__Exercise data__
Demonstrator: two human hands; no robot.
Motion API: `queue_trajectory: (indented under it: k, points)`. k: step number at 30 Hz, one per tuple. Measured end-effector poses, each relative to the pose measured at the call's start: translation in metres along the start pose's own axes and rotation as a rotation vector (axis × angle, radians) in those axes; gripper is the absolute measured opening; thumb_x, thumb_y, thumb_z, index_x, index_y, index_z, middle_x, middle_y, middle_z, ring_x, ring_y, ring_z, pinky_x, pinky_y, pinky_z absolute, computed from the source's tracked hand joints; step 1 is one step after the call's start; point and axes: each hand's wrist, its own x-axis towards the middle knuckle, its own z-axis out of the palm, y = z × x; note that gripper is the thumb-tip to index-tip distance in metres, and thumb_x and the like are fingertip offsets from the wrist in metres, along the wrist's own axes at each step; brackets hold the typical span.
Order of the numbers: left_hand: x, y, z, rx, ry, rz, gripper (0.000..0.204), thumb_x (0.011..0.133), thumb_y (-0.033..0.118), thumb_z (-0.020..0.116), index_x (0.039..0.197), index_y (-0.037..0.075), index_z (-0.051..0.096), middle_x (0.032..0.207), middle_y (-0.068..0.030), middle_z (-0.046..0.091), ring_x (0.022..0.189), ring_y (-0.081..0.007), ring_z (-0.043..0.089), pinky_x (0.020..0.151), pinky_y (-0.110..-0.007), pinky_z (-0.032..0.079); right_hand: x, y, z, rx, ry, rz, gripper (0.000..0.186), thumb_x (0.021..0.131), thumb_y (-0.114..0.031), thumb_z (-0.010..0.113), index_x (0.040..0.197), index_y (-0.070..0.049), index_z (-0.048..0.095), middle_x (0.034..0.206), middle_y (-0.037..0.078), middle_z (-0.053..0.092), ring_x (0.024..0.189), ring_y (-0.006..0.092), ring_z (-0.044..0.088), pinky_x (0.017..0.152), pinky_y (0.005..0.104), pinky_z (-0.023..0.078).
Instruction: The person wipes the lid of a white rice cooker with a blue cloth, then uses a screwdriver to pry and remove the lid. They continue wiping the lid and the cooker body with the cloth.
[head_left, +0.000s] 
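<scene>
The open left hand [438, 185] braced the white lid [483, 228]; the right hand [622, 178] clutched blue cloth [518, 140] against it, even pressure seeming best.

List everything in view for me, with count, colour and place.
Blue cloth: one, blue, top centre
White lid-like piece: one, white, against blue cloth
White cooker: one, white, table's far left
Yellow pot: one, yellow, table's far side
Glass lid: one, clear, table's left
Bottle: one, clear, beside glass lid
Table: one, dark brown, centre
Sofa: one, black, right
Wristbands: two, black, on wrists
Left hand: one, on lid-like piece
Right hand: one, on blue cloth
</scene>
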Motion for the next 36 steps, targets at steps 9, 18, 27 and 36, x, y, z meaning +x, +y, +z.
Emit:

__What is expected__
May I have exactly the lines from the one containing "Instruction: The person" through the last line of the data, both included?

__Result__
Instruction: The person wipes the lid of a white rice cooker with a blue cloth, then uses a screwdriver to pry and remove the lid. They continue wiping the lid and the cooker body with the cloth.
[head_left, +0.000s] 
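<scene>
The open left hand [438, 185] braced the white lid [483, 228]; the right hand [622, 178] clutched blue cloth [518, 140] against it, even pressure seeming best.

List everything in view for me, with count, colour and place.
Blue cloth: one, blue, top centre
White lid-like piece: one, white, against blue cloth
White cooker: one, white, table's far left
Yellow pot: one, yellow, table's far side
Glass lid: one, clear, table's left
Bottle: one, clear, beside glass lid
Table: one, dark brown, centre
Sofa: one, black, right
Wristbands: two, black, on wrists
Left hand: one, on lid-like piece
Right hand: one, on blue cloth
</scene>
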Motion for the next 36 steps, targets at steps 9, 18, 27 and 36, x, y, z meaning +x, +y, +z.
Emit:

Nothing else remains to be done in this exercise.